Achieve with Schilb, Arguing about Literature, puts student reading, writing, and revision at the core of your course, with interactive close reading modules, reading comprehension quizzes for the selections in the book, videos of professional writers and students discussing literary works, and a dedicated composition space that guides students through draft, review, source check, reflection, and revision. For details, visit macmillanlearning.com/college/us/englishdigital.

Features

A text that combines thorough treatment of rhetorical and literary analysis with instruction in argument and research. The first two chapters explain what argument is and how to write effective ones.  The next chapter shows how argumentation relates to literary and other texts. Chapters 4 through 6 explain the reading and writing process and apply them to the genres of fiction, poetry, drama. Then chapter 7 traces the process of writing from sources to develop researched academic arguments, and chapter 8 covers evaluating internet sources and analyzing visual arguments.

A thematic anthology with unique clusters that focus on literature, argument, and research. Five thematic chapters—on family, love, freedom and confinement, justice, and journeys—are built out of sharply focused groupings of readings on compelling issues that engage and provoke students, with authors from a diverse variety of backgrounds. Four varieties of clusters focus on key areas:

  • Critical comparison of literary works. Each thematic chapter opens with short clusters of classic and contemporary literary works—stories, poems, and plays--that explore issues within the larger theme.  Students are prompted to analyze and compare works on such compelling issues as parental decisions, romantic love, harmful stereotypes, and cultural divisions.
  • Linking  literature and argument. At the center of each thematic chapter are “Literature and Current Issues” clusters that juxtapose a literary work with arguments about a hot-button issue raised by the literary work, prompting students to recognize the continuing relevance of literature as they write critically about the issue.
  • Literary criticism.  “Arguments about a Literary Work” present multiple interpretive arguments accompanying  important literary works:  Sylvia Plath’s “Daddy,” William Shakespeare’s Othello, and Flannery O’Connor’s “A Good Man is Hard to Find”
  • Contexts for inquiry and research. Each thematic chapter concludes with “Contexts for Research,” which feature classic literary works accompanied by essays, arguments, and documents that place the works in cultural context; the readings are followed by inquiry-based assignments that prompt students to extend their research on the topics raised.

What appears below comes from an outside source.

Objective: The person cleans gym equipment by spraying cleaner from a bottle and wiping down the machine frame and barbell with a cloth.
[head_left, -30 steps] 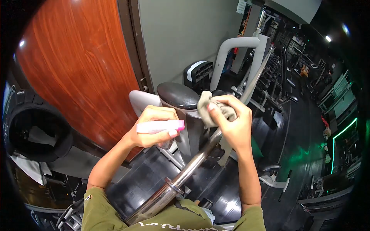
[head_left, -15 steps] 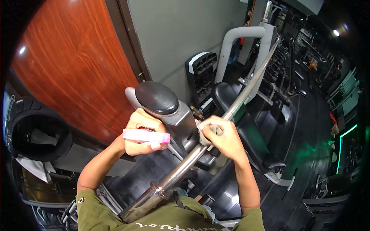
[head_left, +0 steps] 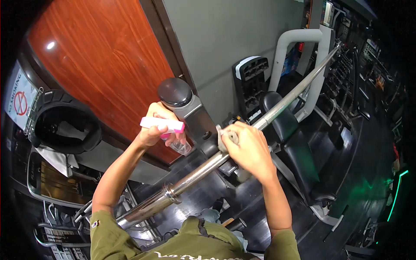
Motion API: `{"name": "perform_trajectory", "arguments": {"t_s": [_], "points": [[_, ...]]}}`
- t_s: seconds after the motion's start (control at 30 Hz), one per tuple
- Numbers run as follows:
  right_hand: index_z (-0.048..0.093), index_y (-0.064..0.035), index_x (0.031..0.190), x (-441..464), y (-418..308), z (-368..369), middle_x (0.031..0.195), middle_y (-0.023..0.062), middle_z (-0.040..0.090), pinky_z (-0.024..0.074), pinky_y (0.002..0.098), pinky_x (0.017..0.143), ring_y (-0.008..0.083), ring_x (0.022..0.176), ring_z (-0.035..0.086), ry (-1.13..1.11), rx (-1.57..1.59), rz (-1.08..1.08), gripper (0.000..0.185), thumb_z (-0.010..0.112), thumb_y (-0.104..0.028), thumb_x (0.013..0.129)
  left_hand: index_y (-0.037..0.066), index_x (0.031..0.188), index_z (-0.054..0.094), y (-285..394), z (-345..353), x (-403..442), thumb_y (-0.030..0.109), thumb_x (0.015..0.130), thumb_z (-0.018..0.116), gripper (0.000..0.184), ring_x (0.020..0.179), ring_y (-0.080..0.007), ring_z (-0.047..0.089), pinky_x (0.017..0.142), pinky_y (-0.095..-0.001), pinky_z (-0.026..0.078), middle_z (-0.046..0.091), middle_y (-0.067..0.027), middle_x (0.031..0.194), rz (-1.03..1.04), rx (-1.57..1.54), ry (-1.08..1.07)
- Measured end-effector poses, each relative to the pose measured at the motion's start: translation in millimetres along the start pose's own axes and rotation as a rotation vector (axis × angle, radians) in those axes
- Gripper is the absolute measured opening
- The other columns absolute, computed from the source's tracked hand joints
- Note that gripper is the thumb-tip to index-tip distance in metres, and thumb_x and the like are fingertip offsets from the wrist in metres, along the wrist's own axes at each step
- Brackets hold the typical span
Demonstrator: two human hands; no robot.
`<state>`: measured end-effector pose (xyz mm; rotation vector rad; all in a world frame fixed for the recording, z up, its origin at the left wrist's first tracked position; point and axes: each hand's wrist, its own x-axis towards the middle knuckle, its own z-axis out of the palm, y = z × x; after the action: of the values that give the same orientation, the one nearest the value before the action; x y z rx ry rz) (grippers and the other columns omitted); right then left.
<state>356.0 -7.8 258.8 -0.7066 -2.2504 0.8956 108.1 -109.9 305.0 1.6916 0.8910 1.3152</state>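
Note:
My left hand [head_left: 151, 133] is closed around a spray bottle [head_left: 170, 125] with a white and pink head. Its clear body shows below my fingers. My right hand [head_left: 251, 152] grips a greyish cloth [head_left: 232, 138] against a long metal barbell [head_left: 197, 175], fingers curled over the top. The bar runs diagonally from near my body to the upper right, and a collar ring [head_left: 171, 193] sits on its thicker near end. Just beyond my hands stands a grey machine post with a black rounded pad [head_left: 174, 92].
A black padded bench [head_left: 299, 167] lies to the right, beside a grey tubular frame [head_left: 281, 52]. A black rack [head_left: 251, 82] stands by the wall. At left are a wooden door [head_left: 99, 56], a dark round bin-like object [head_left: 65, 123] and a no-smoking sign [head_left: 21, 102].
The view has swung left, so the surroundings sit further right. My left hand has turned the spray bottle, and its clear body now shows. My right hand stays on the cloth at the bar.

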Motion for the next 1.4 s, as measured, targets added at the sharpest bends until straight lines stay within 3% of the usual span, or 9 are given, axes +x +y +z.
{"name": "perform_trajectory", "arguments": {"t_s": [0.13, 0.3, 0.4, 0.47, 0.6, 0.8, 1.1, 1.23, 1.4], "points": [[0.068, -0.0029, 0.105, 18.0, -28.3, 15.4, 0.094, 0.0166, 0.066, 0.0517, 0.0424, 0.074, 0.0378, 0.084, 0.067, 0.343, 0.312, -0.157, 0.022, 0.065, -0.023, 0.096, -0.007, 0.076, 0.070, -2.9, 0.2, 0.9, 0.042, 0.084, 0.066, 0.051, 0.040, -0.0141, 0.055, 0.039, -0.0256, 0.044, 0.070, -0.0186, 0.068, 0.007, -0.026, 0.019], [0.067, -0.0144, 0.117, 3.1, -44.3, 26.0, 0.101, 0.0066, 0.062, 0.0542, 0.0388, 0.061, 0.0274, 0.074, 0.069, 0.469, 0.017, -0.416, 0.035, 0.076, -0.013, 0.082, -0.007, 0.077, 0.071, -4.8, -1.1, 0.1, 0.045, 0.085, 0.065, 0.053, 0.041, -0.0137, 0.056, 0.039, -0.0253, 0.044, 0.070, -0.0164, 0.068, 0.004, -0.010, 0.010], [0.073, -0.0190, 0.110, -9.4, -29.9, 35.3, 0.098, 0.0023, 0.064, 0.0541, 0.0352, 0.059, 0.0239, 0.073, 0.069, 0.485, -0.095, -0.501, 0.031, 0.079, -0.014, 0.079, -0.007, 0.077, 0.070, -10.6, -4.5, -1.7, 0.044, 0.084, 0.066, 0.052, 0.042, -0.0134, 0.058, 0.040, -0.0251, 0.045, 0.071, -0.0148, 0.069, 0.010, -0.049, -0.024], [0.072, -0.0170, 0.106, -12.2, -18.3, 32.7, 0.097, 0.0037, 0.066, 0.0543, 0.0357, 0.060, 0.0253, 0.075, 0.069, 0.462, -0.073, -0.375, 0.027, 0.079, -0.012, 0.080, -0.007, 0.077, 0.068, -13.9, -2.8, -1.9, 0.047, 0.081, 0.068, 0.054, 0.044, -0.0194, 0.062, 0.044, -0.0282, 0.052, 0.068, -0.0181, 0.064, 0.001, -0.072, 0.000], [0.061, -0.0066, 0.099, 8.7, -26.1, 34.0, 0.095, 0.0119, 0.064, 0.0526, 0.0391, 0.063, 0.0334, 0.077, 0.067, 0.596, 0.074, -0.255, 0.018, 0.072, -0.010, 0.085, -0.007, 0.076, 0.067, -17.2, -4.3, -0.4, 0.047, 0.083, 0.068, 0.055, 0.046, -0.0183, 0.063, 0.047, -0.0279, 0.054, 0.069, -0.0173, 0.067, 0.037, -0.081, -0.070], [0.065, -0.0089, 0.092, -14.6, -40.2, 47.2, 0.094, 0.0082, 0.063, 0.0518, 0.0357, 0.056, 0.0255, 0.068, 0.067, 0.626, -0.152, -0.321, 0.021, 0.079, -0.009, 0.077, -0.004, 0.082, 0.068, -15.2, -10.5, 0.8, 0.048, 0.084, 0.068, 0.052, 0.044, -0.0137, 0.060, 0.046, -0.0243, 0.050, 0.071, -0.0167, 0.072, 0.022, -0.090, -0.172], [0.058, -0.0060, 0.089, -25.3, -56.0, 42.2, 0.088, 0.0077, 0.062, 0.0505, 0.0383, 0.059, 0.0295, 0.068, 0.066, 0.506, -0.250, -0.025, 0.018, 0.073, -0.014, 0.082, -0.003, 0.078, 0.069, -16.3, -4.6, 5.5, 0.037, 0.081, 0.065, 0.040, 0.050, -0.0136, 0.063, 0.053, -0.0257, 0.053, 0.069, -0.0114, 0.065, 0.148, 0.025, -0.204], [0.056, -0.0058, 0.099, -13.7, -50.7, 57.0, 0.096, 0.0102, 0.059, 0.0502, 0.0404, 0.060, 0.0307, 0.070, 0.065, 0.719, -0.230, -0.155, 0.022, 0.072, -0.017, 0.087, -0.003, 0.080, 0.069, -15.6, -5.0, 6.5, 0.038, 0.081, 0.065, 0.042, 0.049, -0.0141, 0.063, 0.052, -0.0254, 0.052, 0.069, -0.0109, 0.065, 0.146, 0.037, -0.208], [0.055, -0.0074, 0.096, -30.7, -61.7, 49.5, 0.092, 0.0091, 0.059, 0.0504, 0.0397, 0.057, 0.0273, 0.069, 0.067, 0.557, -0.372, -0.078, 0.020, 0.070, -0.017, 0.089, -0.004, 0.080, 0.069, -16.6, -5.7, 5.8, 0.041, 0.083, 0.065, 0.045, 0.048, -0.0134, 0.062, 0.050, -0.0245, 0.051, 0.069, -0.0110, 0.066, 0.150, 0.027, -0.207]]}}
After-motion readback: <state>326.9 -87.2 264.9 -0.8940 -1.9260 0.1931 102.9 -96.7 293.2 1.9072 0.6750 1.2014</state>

Hundreds of writing opportunities throughout. Writing exercises, questions, and assignments prompt students to respond to the readings and try out the techniques they are learning, making every selection in the book an occasion for critical thinking and writing.

New to This Edition

The ebook has been updated to give your students the latest guidance on documenting sources in MLA style and follows the guidelines set forth in the MLA Handbook, 9th edition (April 2021).

A new chapter on internet sources and visual arguments. With real-life arguments becoming ever more contentious, it’s especially important for students to identify when sources, websites, and images  offer real information and credible claims--and when they don’t. Arguing about Literature has added a new Chapter 8, “Evaluating Internet Resources in the Post-Truth Age,” to address these skills and help students develop their analytical eye.

New reading selections from a diverse array of authors. In addition to classic poems, short stories, and plays, the third edition of Arguing about Literature also includes more work than ever from traditionally underrepresented groups:

  • Women writers, including Aimee Bender (“The Devourings”), Karen Russell (“The Bog Woman”), Octavia Butler (“Human Evolution”), and Katie Bickham (“The Ferryman”).
  • Writers of color, like Hafizah Geter (“Testimony”), Ha Jin (“Saboteur”), Cristina Henríquez (“Everything Is Far From Here”), and Richard Blanco (“Queer Theory: According to My Grandmother”).
  • Emerging voices, such as Kristen Roupenian (“Cat Person”), Ben Marcus (“Cold Little Bird”), and Emily Skillings (“Girls Online”).

New arguments about current issues. Arguing about Literature is more relevant than ever, with “Literature and Current Issues” clusters dedicated to providing a variety of points of view on some of today’s most vital questions, including:

  • How Divided Are Our Cultures?
  • What Constitutes Consent?
  • What Aren’t We Free to Say?
  • What Are Effective Ways of Fighting Racial Injustice?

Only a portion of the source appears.